* PROBLEM REQUIREMENTS *
Go through the material line by line and copy each one with the word "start".

* DATA *
☆ ☆ ☆ ☆ ☆ ☆ ☆

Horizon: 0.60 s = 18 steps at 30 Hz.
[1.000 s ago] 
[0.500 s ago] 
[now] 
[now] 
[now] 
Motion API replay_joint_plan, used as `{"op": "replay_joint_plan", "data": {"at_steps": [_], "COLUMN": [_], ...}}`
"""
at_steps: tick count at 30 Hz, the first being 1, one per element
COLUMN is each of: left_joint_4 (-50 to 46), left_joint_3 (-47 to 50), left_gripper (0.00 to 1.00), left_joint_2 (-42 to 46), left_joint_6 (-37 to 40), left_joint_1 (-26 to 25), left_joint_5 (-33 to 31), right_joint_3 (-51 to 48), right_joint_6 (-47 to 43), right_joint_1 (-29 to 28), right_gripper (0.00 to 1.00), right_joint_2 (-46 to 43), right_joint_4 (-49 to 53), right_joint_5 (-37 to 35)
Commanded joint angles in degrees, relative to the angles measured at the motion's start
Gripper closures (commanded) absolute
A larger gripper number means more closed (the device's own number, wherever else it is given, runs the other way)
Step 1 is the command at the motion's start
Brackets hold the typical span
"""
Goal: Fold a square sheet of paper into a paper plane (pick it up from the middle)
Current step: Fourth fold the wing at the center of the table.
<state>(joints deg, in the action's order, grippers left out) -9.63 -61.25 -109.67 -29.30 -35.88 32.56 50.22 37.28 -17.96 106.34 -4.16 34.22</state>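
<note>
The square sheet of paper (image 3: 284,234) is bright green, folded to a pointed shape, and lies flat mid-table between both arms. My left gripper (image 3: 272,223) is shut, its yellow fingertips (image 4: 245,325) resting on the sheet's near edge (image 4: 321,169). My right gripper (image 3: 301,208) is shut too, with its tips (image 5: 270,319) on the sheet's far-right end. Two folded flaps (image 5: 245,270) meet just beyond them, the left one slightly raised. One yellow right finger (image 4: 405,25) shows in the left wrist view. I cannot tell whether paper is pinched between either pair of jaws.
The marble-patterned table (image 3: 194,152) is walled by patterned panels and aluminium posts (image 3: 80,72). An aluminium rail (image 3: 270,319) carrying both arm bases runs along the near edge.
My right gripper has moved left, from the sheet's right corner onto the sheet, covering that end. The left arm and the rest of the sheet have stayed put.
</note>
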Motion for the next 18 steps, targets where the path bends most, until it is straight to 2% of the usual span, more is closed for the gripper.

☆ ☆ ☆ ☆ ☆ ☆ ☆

* COMPLETED TASK *
Commanded joint angles in degrees, relative to the angles measured at the motion's start
Step 1 is the command at the motion's start

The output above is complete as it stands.